--- WHAT THIS TASK INVOLVES ---
Every line of the records below from the line with "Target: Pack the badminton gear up" up to and including the line with "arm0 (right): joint" must be reproduced exactly, and no line outside that range.

Dataset records
##########
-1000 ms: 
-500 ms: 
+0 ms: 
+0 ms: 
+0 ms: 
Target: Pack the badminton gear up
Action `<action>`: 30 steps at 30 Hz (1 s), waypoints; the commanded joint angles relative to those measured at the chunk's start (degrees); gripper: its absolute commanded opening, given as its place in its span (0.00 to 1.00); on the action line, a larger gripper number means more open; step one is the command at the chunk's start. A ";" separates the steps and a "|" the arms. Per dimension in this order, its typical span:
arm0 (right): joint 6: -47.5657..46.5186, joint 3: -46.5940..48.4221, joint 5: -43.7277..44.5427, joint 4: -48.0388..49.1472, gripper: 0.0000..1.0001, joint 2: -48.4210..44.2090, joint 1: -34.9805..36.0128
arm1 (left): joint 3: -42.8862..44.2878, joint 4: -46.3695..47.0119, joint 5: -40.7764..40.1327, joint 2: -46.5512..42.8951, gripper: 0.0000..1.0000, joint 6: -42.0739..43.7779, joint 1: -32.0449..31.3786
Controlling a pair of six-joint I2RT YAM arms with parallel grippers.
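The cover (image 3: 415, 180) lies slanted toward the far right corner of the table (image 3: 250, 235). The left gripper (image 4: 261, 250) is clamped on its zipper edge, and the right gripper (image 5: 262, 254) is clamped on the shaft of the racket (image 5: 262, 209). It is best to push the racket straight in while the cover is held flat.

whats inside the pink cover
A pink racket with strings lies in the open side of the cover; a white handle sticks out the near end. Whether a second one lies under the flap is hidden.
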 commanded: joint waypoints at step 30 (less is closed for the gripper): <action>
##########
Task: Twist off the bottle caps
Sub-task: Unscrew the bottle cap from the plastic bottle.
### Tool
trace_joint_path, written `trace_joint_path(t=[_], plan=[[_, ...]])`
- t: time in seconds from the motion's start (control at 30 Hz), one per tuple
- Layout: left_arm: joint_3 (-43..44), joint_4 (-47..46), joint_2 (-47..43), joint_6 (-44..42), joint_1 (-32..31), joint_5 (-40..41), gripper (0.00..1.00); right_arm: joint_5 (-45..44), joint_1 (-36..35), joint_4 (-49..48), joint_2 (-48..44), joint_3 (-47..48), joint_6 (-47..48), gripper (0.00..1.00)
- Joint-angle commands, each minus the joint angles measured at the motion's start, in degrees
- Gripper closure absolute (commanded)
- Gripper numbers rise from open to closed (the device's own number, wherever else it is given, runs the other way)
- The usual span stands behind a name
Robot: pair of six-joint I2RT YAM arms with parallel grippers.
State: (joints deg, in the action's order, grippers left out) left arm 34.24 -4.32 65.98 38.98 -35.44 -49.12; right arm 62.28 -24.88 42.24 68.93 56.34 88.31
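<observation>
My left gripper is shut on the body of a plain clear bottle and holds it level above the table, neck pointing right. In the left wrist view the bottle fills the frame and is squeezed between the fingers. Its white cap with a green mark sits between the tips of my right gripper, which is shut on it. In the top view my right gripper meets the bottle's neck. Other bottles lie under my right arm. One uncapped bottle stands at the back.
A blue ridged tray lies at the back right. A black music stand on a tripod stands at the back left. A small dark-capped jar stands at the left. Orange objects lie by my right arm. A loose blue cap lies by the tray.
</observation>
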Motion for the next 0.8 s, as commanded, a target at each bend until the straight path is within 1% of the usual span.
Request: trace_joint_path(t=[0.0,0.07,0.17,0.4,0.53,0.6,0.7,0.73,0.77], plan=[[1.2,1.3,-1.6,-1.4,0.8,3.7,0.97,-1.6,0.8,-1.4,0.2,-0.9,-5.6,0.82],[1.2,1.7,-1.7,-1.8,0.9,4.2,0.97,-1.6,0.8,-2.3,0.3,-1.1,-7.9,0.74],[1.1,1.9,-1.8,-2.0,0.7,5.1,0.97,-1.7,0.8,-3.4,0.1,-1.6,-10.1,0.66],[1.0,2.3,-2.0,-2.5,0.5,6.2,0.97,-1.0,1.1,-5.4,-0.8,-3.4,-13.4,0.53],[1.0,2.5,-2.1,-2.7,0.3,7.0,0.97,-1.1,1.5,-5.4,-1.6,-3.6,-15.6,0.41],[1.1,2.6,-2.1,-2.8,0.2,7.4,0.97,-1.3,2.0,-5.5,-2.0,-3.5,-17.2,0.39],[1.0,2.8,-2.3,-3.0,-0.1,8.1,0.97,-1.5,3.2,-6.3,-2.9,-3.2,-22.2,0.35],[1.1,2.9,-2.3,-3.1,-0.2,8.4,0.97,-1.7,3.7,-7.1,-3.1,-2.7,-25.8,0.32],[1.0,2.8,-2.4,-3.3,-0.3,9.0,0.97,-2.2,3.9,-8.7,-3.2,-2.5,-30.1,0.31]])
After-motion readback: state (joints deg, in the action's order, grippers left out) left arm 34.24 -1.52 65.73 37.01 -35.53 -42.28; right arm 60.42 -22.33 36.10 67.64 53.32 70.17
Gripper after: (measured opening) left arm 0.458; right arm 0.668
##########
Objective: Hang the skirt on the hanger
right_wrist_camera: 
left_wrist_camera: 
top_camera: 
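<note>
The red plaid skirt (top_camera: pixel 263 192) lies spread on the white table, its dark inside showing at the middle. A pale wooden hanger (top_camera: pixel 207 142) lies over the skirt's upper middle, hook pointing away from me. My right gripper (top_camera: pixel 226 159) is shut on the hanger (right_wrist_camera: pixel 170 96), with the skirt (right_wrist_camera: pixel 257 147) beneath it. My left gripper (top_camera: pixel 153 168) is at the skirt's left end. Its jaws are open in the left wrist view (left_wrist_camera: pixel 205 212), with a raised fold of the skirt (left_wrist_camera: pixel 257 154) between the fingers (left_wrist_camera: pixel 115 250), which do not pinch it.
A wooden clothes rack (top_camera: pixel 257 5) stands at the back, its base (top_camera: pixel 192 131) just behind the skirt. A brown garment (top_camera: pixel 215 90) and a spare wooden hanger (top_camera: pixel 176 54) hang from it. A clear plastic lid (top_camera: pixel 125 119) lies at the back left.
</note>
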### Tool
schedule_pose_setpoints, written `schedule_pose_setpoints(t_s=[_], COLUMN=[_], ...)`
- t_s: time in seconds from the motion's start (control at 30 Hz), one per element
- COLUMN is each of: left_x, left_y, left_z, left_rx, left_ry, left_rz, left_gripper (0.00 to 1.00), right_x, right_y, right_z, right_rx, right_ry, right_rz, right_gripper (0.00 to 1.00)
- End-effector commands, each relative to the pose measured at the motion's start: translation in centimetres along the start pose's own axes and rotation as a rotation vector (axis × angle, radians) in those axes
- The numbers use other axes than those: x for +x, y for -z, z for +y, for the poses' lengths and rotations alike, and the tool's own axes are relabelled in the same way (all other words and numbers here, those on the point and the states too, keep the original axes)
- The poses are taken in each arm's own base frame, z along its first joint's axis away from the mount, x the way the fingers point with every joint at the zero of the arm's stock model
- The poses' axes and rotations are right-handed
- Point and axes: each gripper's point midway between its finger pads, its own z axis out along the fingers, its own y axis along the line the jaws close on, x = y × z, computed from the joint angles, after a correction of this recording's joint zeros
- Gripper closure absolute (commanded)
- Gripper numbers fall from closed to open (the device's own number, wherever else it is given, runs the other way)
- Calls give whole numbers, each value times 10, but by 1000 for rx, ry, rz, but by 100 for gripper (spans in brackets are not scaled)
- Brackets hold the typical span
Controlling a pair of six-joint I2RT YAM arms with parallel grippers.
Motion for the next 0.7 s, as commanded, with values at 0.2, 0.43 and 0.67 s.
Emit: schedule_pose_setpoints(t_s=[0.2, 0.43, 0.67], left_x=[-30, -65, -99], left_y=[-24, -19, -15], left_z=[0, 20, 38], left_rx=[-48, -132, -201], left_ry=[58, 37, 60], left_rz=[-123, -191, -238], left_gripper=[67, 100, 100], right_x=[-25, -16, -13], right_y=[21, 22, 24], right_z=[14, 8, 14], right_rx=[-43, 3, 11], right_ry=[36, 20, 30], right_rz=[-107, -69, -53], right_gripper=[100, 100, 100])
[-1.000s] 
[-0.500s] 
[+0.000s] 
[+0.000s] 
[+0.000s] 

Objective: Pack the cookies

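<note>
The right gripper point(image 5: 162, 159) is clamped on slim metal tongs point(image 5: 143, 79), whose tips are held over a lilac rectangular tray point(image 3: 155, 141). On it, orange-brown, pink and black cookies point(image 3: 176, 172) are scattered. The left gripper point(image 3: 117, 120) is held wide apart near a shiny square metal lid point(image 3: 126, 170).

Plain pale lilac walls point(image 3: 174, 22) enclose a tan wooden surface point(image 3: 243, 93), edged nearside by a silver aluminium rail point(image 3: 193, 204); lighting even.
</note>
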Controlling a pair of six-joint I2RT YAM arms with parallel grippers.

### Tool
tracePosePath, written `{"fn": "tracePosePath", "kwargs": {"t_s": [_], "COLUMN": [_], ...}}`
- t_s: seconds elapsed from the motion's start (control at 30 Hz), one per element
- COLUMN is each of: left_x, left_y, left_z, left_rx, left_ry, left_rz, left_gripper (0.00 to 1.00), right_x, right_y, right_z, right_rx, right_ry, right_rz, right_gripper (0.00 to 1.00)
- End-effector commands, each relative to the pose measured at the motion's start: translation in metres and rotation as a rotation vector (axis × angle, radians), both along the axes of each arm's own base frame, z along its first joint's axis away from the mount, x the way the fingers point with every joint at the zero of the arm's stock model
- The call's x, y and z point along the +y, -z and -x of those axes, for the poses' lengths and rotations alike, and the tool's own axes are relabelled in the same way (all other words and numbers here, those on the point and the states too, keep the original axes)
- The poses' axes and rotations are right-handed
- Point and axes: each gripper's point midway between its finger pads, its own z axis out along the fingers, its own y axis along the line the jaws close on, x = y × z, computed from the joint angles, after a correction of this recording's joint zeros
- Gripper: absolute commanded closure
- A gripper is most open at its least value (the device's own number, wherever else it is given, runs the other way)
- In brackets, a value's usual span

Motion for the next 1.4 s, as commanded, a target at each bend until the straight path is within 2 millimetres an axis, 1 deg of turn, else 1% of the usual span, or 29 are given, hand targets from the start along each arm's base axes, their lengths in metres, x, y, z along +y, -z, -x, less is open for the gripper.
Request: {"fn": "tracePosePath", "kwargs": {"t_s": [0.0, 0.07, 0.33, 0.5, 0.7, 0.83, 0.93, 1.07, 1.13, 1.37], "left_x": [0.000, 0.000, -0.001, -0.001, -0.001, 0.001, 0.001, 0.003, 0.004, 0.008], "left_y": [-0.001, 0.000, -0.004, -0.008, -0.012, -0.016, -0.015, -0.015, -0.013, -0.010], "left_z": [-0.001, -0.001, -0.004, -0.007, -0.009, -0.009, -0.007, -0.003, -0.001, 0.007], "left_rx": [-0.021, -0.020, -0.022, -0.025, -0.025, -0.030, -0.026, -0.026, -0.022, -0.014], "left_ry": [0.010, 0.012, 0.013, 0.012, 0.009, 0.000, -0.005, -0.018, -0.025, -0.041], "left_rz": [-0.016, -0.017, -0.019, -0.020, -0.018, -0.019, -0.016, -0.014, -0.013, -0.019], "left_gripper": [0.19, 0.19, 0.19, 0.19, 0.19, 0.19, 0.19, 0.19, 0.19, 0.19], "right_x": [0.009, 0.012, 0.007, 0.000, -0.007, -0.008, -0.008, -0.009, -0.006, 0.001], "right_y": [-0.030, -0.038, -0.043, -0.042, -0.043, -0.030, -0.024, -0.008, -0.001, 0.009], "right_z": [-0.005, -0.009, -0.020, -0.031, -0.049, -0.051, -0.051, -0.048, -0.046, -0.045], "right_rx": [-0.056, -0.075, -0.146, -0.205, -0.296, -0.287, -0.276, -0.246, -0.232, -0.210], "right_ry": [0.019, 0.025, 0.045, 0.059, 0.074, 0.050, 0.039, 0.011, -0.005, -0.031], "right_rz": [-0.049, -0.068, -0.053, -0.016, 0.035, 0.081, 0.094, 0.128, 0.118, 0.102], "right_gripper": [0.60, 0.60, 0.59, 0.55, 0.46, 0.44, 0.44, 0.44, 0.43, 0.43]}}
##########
--- TASK SOLUTION ---
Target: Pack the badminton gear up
Action `<action>`: 30 steps at 30 Hz (1 s), waypoints; the commanded joint angles relative to those measured at the chunk's start (degrees); gripper: its absolute commanded opening, given as its place in its span (0.00 to 1.00); on the action line, a larger gripper number means more open; step one is the command at the chunk's start. A ";" separates the steps and a "|" the arms. Per dimension in this order, its typical span:
arm0 (right): joint 6: -47.5657..46.5186, joint 3: -46.5940..48.4221, joint 5: -43.7277..44.5427, joint 4: -48.0388..49.1472, gripper: 0.0000..1.0001, joint 2: -48.4210..44.2090, joint 1: -34.9805..36.0128

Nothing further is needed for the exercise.